Work instructions:
From the line containing "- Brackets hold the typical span" down to the line containing "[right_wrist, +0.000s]" in the records below, reproduce every line exactly, ends included, and omit all others.

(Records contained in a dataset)
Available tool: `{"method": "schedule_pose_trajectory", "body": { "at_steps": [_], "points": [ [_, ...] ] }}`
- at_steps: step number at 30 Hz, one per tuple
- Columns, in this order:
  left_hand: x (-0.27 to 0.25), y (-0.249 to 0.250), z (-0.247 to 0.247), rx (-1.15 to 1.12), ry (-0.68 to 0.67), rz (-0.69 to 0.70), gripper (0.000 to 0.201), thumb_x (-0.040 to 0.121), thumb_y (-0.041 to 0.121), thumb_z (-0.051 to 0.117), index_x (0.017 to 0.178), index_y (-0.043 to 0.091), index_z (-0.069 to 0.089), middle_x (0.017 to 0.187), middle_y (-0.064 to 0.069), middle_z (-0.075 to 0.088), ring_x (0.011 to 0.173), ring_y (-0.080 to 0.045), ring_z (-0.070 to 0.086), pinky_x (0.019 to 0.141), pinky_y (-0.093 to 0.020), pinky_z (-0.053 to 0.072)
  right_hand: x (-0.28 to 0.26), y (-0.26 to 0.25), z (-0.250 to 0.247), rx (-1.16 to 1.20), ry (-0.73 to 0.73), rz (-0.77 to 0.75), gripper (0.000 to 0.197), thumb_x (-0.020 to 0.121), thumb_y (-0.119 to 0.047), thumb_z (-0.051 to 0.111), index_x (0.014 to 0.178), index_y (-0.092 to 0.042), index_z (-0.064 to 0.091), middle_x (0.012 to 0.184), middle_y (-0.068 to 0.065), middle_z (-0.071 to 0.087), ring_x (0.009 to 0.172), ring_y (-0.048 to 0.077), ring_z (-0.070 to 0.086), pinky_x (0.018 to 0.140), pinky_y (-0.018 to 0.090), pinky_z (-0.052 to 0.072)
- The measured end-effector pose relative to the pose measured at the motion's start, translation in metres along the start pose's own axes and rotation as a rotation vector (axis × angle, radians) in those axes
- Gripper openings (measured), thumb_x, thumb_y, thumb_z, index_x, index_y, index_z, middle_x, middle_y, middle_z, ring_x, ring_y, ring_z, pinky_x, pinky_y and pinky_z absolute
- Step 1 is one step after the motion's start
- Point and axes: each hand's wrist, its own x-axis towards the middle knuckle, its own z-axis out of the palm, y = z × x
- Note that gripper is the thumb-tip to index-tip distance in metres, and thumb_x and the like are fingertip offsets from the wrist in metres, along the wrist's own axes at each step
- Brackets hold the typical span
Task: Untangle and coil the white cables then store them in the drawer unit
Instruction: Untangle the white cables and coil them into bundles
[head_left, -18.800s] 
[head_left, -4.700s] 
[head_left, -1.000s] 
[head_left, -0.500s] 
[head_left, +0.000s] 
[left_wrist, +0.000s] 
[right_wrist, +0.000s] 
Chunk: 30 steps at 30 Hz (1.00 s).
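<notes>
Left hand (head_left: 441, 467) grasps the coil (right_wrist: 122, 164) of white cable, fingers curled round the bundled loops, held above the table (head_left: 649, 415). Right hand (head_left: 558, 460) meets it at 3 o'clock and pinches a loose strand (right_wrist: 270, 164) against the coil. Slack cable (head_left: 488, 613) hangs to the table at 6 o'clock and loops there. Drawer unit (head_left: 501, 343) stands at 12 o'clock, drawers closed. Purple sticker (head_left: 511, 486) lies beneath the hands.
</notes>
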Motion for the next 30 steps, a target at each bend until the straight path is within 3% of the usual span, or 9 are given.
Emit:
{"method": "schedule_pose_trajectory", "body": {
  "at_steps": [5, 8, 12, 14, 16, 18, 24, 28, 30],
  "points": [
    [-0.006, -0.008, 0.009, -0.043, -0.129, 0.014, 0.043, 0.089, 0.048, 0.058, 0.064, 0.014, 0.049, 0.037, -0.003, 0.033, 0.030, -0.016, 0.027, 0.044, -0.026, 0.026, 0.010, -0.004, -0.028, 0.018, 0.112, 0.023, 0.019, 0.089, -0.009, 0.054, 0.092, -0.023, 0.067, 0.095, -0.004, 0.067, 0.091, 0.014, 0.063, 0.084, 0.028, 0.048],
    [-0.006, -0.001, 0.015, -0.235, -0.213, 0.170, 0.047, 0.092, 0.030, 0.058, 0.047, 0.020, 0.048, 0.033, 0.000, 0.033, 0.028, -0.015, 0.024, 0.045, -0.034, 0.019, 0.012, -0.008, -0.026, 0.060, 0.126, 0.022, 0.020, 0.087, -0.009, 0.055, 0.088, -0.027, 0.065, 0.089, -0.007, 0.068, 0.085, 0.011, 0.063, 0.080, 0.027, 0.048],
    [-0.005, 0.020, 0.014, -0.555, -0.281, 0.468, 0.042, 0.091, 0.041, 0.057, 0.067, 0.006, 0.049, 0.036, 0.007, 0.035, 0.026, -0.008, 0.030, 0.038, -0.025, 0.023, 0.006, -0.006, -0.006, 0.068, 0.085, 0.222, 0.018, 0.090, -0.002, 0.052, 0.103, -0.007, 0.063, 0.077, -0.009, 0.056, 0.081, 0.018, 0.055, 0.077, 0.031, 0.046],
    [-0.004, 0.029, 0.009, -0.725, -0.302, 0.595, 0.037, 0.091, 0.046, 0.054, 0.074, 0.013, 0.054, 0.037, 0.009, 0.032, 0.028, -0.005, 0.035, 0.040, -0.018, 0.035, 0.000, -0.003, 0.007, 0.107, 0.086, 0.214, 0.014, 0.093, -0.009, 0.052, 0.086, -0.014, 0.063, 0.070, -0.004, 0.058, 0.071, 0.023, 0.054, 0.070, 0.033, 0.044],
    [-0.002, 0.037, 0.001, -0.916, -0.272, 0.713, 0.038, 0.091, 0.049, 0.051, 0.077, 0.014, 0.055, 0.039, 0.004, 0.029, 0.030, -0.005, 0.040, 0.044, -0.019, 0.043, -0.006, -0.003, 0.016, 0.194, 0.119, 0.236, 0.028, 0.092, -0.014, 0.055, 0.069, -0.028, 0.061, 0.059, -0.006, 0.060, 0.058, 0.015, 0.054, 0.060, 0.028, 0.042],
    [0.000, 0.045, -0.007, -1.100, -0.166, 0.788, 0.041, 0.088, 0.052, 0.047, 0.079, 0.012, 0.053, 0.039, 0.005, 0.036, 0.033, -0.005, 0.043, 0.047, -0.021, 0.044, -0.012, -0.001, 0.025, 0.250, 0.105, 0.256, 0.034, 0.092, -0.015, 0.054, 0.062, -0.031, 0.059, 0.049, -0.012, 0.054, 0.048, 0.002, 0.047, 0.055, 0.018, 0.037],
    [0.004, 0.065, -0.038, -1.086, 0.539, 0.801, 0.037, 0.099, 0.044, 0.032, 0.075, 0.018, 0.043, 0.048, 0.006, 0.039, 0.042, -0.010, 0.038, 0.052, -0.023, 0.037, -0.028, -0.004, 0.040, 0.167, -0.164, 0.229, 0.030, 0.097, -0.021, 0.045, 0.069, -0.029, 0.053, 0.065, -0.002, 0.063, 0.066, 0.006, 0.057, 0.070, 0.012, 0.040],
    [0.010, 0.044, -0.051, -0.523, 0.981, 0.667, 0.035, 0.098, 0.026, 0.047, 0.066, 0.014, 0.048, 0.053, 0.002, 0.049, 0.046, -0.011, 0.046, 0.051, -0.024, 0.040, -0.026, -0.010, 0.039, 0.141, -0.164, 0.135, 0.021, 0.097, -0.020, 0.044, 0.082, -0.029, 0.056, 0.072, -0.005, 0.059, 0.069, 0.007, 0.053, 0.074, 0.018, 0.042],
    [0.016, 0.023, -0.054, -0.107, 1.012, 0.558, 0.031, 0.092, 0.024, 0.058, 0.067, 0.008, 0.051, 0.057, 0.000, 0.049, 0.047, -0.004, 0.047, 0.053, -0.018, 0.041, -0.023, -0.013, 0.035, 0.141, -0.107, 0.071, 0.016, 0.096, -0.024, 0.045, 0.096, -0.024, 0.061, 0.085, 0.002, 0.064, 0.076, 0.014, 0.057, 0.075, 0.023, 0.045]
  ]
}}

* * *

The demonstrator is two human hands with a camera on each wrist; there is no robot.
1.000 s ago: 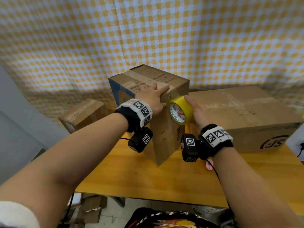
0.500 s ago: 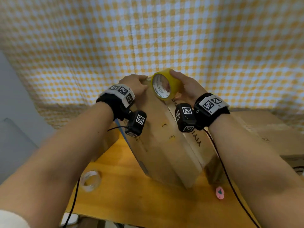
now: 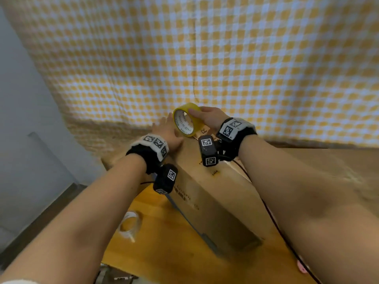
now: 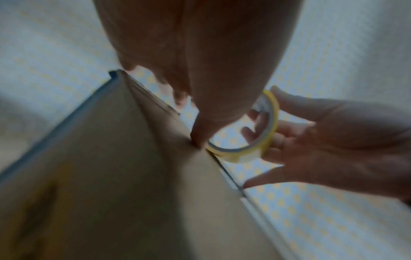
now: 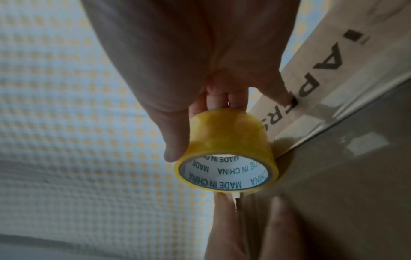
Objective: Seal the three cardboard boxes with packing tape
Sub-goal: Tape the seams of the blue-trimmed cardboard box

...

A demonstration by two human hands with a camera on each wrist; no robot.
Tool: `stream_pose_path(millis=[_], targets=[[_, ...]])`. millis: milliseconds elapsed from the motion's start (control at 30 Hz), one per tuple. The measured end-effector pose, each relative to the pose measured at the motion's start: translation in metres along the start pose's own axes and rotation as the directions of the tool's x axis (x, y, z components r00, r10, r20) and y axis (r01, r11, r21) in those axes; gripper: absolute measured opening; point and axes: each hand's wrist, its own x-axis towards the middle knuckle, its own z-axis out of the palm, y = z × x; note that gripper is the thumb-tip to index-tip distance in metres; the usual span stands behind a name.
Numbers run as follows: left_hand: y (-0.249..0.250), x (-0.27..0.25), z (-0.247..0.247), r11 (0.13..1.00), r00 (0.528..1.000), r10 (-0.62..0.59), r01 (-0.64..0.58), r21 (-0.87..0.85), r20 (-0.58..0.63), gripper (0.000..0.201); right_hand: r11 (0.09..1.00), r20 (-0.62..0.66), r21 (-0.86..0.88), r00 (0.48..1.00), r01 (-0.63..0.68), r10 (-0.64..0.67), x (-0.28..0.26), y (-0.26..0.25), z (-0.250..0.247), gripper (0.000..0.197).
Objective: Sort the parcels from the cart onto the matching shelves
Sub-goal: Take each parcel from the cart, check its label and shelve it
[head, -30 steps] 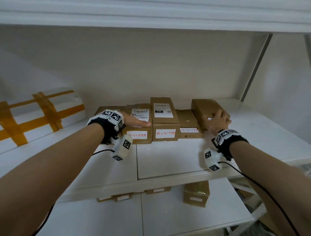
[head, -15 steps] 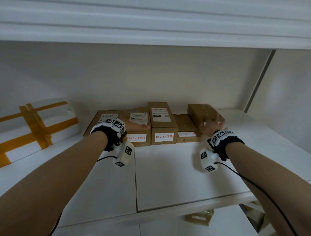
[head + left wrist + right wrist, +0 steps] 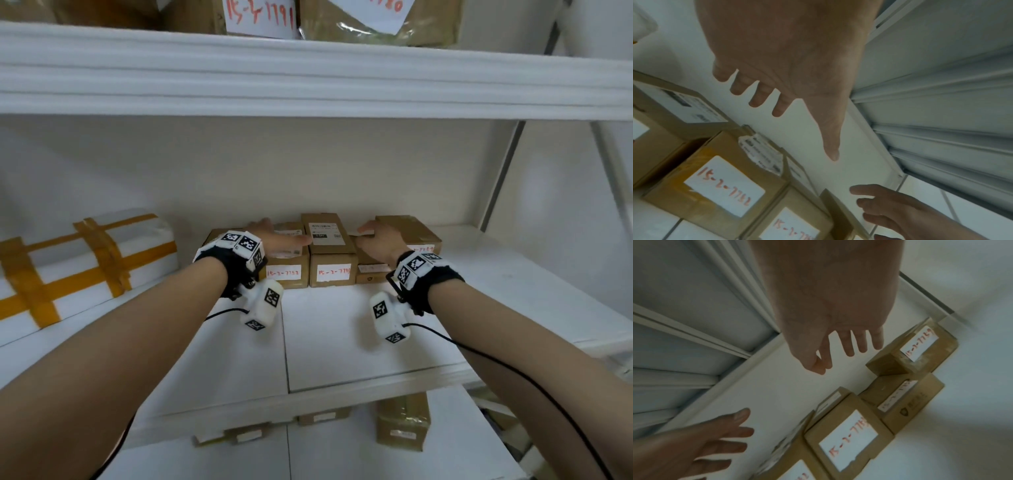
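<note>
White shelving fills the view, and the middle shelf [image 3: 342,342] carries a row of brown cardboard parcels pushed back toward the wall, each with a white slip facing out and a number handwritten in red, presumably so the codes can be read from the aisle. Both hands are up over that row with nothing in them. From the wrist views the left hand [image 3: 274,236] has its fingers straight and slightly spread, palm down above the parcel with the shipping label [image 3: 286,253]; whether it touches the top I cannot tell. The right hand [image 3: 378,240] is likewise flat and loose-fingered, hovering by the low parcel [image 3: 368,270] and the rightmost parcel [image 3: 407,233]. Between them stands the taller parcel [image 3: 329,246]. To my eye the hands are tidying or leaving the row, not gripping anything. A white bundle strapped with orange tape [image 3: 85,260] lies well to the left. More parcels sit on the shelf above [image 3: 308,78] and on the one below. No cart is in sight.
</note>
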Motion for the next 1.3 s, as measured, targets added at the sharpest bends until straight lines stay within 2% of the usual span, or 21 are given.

Output for this exercise:
- Brackets hold the typical span
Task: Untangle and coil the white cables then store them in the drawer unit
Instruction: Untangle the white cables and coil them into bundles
[head_left, -18.800s] 
[head_left, -4.700s] 
[head_left, -1.000s] 
[head_left, -0.500s] 
[head_left, +0.000s] 
[left_wrist, +0.000s] 
[right_wrist, +0.000s] 

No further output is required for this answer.